А.Ч.: Mesure de la démesure. Возможно, когда-нибудь будет написана работа о влиянии болезней мозга на новую словесность – ведь энцифалитному жучку в сибирских лесах, как говорят, мы обязаны лучшим песням Летова… Что касается нынешнего сближения лирики и физики в определенном пределе, то можно, видимо, предположить, что обе апеллируют к тому высокому уровню знания, о котором давно уже было сказано, что ум уводит от Бога, а большой ум – приводит. Сейчас ты работаешь гештальт-психологом и используешь в своих практиках литературные тексты. Как, если не секрет, это происходит?

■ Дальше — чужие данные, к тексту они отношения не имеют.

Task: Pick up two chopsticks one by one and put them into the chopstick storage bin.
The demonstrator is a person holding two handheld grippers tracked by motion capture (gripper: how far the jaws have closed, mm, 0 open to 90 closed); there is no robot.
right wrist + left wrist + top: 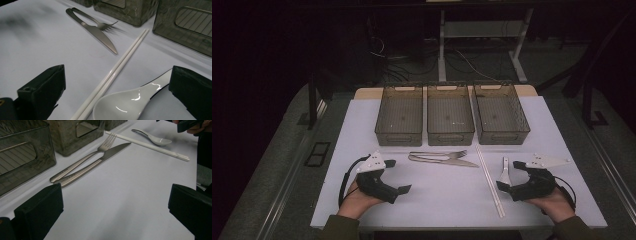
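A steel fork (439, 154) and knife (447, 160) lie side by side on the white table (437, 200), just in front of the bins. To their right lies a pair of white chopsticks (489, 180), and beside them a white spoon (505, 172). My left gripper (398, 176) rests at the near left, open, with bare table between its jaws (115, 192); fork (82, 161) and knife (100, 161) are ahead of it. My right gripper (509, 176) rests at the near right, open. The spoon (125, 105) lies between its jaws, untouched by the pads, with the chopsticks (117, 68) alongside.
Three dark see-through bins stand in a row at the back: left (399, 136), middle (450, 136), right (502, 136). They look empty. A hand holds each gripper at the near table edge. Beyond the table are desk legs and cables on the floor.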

А.Б.: Я занимался и гештальт-терапией и сочинительством и однажды мой менингитный жучок, сидящий между обоими моими полушариями, мне нашептал: а почему бы не объединить обе практики и не подарить их человечеству? Так и родился мой курс. Язык – это и некое словесное зрение, и если по определенным правилам пациент сфокусирует его на собственные глубины, то появляется возможность «увидеть» проблемные темные и пока еще безъязычные зоны. Это не так просто, потому что география зон – «ночные места». И здесь нужен проводник, чтобы во время остановить взгляд «путешественника», чтобы открылась нужная перспектива. Потом нужно как-то спровоцировать это безъязычное на язык, дать ему возможность заговорить, чтобы оно, наконец, высказалось, в свою очередь «словесно увидело» пациента и ответило ему на мучающие его вопросы. Это тонкий процесс, и во многом он основан на доверии к проводнику. Казалось бы, здесь много от гештальт-методик Фредерика Перлза. Но оказывается, еще Ницше пользовался подобными переменами перспективы, я прочитал об этом в его «Esse Homo». Но я иду к ним от писательских практик. Все начинается с настройки через какое-нибудь классическое произведение, чаще всего это русский рассказ – Толстого, Чехова, Достоевского. Потом я прошу участников группы написать психотерапевтическое сочинение на разные хитрые провокационные темы, которые я извлекаю в процессе обсуждения из этого классического текста. Сочинение читается автором вслух. И я учу отслеживать тонкое, часто даже и не само содержание сочинения, а то, как это написано и даже как это произносится автором вслух, какими «случайными» движениями сопровождается. Здесь-то как раз искусство как практика формы и помогает найти то самое, темное безъязычное содержание. Каждый из участников группы тоже участвует в поисках, высказываясь о зачитанном. И безъязычное проступает все отчетливее. Наконец, оно вступает в диалог с автором. Я просто сажаю его на стул по методике Перлза напротив автора и прошу ответить на его вопросы. Так начинается наш безумный театр. Жучок в восторге… А у тебя есть какая-нибудь своя фишка, какой-нибудь свой «жучок», даймон, как у Сократа, или что-нибудь еще, что позволяет тебе выигрывать?